Monday, August 6, 2012

A Photograph


I took this photo last October, on a visit to Bull Island. I didn't pay much heed to it at first; it was just one of many that I took.

Then I chose it as the backdrop to my laptop screen. The more I looked at it the more it fascinated me. I took in the brooding clouds, the converging lines of ground and horizon and sea, the streaks of light and dark in the sand, the distinctive pensive melancholy of the seaside on a cold day....

But most of all, the dramatic details; the empty wooden table and bench in the foreground, with no picnickers or day-trippers or young families to fill it on that October day; the two figures together by the sea; and, dominating the picture, the lonely walker with his head down, type of so many similar figures walking along lonely shores in poetry, painting and cinema.

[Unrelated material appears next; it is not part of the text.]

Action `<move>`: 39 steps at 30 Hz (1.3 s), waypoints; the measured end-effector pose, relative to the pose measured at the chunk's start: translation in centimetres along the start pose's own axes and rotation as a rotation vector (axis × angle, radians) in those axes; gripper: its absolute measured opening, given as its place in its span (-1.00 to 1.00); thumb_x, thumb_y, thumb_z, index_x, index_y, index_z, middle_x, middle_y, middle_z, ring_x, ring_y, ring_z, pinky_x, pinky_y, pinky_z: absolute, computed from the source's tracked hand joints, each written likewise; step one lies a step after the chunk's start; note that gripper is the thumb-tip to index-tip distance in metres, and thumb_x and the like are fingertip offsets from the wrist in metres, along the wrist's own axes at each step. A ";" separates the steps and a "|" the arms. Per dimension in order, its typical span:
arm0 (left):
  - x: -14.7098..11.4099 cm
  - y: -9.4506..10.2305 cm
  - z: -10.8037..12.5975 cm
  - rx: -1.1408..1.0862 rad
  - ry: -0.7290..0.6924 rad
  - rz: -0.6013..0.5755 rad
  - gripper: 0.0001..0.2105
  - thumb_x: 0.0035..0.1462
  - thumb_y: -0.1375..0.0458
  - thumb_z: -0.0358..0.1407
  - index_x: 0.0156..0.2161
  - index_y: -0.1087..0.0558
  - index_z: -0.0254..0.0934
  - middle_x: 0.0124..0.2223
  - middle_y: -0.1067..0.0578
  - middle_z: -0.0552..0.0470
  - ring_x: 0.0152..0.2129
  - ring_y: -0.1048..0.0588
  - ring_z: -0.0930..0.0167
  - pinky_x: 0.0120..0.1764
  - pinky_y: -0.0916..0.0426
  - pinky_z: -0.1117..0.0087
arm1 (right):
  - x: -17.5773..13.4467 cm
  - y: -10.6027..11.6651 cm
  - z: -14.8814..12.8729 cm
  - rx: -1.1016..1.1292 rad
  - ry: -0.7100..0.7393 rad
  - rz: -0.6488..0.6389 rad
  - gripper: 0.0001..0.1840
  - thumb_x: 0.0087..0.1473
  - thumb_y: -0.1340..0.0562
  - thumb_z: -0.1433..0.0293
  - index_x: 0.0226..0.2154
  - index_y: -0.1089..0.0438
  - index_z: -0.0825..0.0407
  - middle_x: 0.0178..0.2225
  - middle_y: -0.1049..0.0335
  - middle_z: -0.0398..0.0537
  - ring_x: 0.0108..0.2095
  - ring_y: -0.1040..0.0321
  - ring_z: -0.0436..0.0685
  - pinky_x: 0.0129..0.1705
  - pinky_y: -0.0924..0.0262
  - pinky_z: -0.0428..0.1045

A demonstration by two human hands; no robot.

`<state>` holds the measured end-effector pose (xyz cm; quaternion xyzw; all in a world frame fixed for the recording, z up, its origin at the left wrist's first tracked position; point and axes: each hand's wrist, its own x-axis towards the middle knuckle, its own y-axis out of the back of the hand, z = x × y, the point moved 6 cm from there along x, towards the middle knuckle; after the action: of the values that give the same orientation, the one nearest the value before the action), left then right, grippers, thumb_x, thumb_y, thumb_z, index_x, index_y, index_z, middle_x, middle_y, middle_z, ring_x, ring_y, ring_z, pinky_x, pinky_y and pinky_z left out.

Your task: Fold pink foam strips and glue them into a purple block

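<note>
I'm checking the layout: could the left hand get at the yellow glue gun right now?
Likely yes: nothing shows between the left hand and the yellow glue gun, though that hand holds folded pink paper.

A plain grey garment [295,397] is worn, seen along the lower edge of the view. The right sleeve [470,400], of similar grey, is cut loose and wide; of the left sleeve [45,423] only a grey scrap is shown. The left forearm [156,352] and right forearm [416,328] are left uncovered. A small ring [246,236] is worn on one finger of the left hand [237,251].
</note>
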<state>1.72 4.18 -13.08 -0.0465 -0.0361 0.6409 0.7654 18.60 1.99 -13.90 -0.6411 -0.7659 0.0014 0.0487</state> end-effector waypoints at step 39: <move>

Who was he? What was he thinking of, at that moment? What is he doing now?

Nothing is hauting and evocative in quite the same way as photographs can be. And yet most of the photographs we take are too posed and stereotyped to really capture this special magic. In fact, the more artful the photo, the less likely it is that the magic will happen.

What I really value in photographs is usually what crept in by accident; the faraway look in the subject's eyes; the face in the background, not meant to be in the photo at all, rather spookily staring straight into the camera; the air of event, or non-event; the billboard in the background advertising a discontinued product.

The camera does not capture an event, it makes an event. And the eyes looking out of the picture are not looking into the camera, but into the future, perhaps a future those eyes will never see. I find that rather unsettling.

When I notice, really notice, a scene like the one in this picture, I reproach myself for missing the thousands of similar tableaux and scenes that must pass before my eyes every day. I have this idea that, if only I was imaginative enough, I would see a picture in every sight, a story in every event, a poem in every snatch of speech. What wealth of life slips through my fingers?